Dundalk
- Chairman: Brian Ainscough (until 17 September)
- Head coach: Stephen O'Donnell (until 8 April) Brian Gartland & Liam Burns (interim 9–20 April) Noel King (from 21 April–15 May) Liam Burns (interim from 15-24 May) Jon Daly (from 24 May)
- Stadium: Oriel Park
- League of Ireland: 10th (relegated)
- FAI Cup: First round
- Leinster Senior Cup: Quarter-final
- Top goalscorer: League: Jamie Gullan (6) All: Jamie Gullan (6)
- Highest home attendance: 3,122 v Galway United, 23 February 2024
- Average home league attendance: 2,419
- Biggest win: 4–2 (versus Drogheda United (Round 24)
- Biggest defeat: 0–5 (versus Sligo Rovers (Round 4)
| Home colours | Away colours |
- ← 20232025 →

= 2024 Dundalk F.C. season =

Irish football season

Dundalk entered the 2024 season having finished in fifth place in the league the previous season, which meant that they did not qualify for European competition in 2024–25.
Stephen O'Donnell was the club's head coach going into the new term, his third season in charge.

During the close season, US-based businessman Brian Ainscough took ownership of the club from Andy Connolly and STATSports duo Seán O'Connor and Alan Clarke.
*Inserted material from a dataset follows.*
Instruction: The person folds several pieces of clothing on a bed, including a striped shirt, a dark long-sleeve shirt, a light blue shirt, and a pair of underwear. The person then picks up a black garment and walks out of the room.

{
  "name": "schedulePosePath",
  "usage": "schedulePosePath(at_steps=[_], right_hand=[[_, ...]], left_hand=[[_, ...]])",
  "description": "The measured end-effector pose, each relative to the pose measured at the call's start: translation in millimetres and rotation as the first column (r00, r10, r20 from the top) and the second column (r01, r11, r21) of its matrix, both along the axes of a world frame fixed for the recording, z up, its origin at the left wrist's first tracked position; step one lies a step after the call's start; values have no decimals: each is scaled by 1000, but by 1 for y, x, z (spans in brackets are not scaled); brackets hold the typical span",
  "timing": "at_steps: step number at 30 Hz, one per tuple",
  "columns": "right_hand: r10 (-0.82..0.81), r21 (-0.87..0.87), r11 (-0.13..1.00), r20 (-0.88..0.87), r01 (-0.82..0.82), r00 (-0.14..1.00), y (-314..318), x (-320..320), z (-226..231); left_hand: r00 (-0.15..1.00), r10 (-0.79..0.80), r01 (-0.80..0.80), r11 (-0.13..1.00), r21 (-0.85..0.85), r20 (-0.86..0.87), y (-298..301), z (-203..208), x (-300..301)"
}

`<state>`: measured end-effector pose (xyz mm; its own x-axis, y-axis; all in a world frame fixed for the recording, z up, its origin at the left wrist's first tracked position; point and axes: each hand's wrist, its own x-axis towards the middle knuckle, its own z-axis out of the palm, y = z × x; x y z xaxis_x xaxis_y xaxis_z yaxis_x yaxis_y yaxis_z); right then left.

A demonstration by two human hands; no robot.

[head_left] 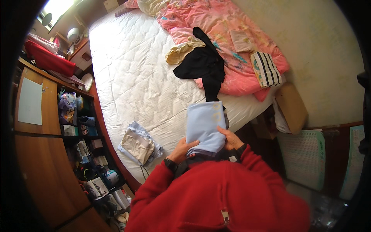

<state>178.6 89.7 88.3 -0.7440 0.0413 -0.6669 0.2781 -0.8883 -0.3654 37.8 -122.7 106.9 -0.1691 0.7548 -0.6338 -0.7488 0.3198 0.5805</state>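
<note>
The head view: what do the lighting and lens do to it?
In the head view, the bright window at upper left washes out to white; also there, the brown wooden cabinet bows toward the dark rim; in that view, the folded light-blue cloth in both bare hands looks fairly clear.

My folded blue cloth [204, 123] looks smooth and matt, my red sleeve [258, 161] matt fabric, the cabinet door [46, 174] smooth wood.
</note>
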Motion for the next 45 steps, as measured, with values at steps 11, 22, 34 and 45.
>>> schedulePosePath(at_steps=[11, 22, 34, 45], right_hand=[[-148, 143, 978, -25, 150, 989, 197, 37, 10], [-167, 356, 909, -163, 216, 972, 478, 78, 45], [-147, 746, 666, 117, 11, 982, 595, 30, -76], [24, 769, 624, 161, -141, 987, 603, 31, -66]], left_hand=[[980, -9, 16, 999, 34, -197, 189, 25, 28], [952, 167, -225, 950, -219, -255, 245, 12, 42], [915, 296, -387, 836, -389, -274, 237, 0, 47], [930, 82, -236, 880, -412, -357, 285, -67, 3]])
Record goalscorer Pat Hoban was sold to Derry City ahead of the new season, having scored a total of 150 goals over eight seasons.

2024 was Dundalk's 16th consecutive season in the top tier of Irish football, their 89th in all, and their 98th in the League of Ireland.

==Season summary==
The season began with the Leinster Senior Cup and they were knocked out in the Quarter finals by St. Mochta's of the Leinster Senior League.

The league season consisting of 36 matches (four series of nine matches) began on 16 February 2024. A poor start to the league programme, which saw Dundalk at the foot of the table with no wins after eight matches, resulted in O'Donnell being let go. He was replaced on an interim basis by the club's Head of Football operations, Brian Gartland, and first team coach, Liam Burns.

Noel King, a former player of the club, was subsequently named manager on 20 April. His tenure lasted 25 days before he resigned, citing medical issues. By this point, Gartland had also been let go, ending his 11-year association with the club. Liam Burns resumed the interim manager role before Jon Daly was subsequently appointed as the club's new manager.

The club briefly saw an improvement in form. However, after several defeats and with seven games left to play, Daly confirmed rumours that players and staff at the club had not been paid. It was subsequently revealed that the club had amassed debts in excess of €1 million and was in immediate danger of insolvency. The club was subsequently rescued by a Dundalk-based barrister, John Temple. But they were relegated with two games remaining following a string of defeats, with Daly also confirming that he would leave the club after the final match.

During the season, a new club record was set of eight home league matches in a row without conceding a goal. TJ Molloy-Murray became the club's youngest first-team player at 15 years and 7 months in the final league match of the season.

In the FAI Cup, they went out in the first round to Drogheda United.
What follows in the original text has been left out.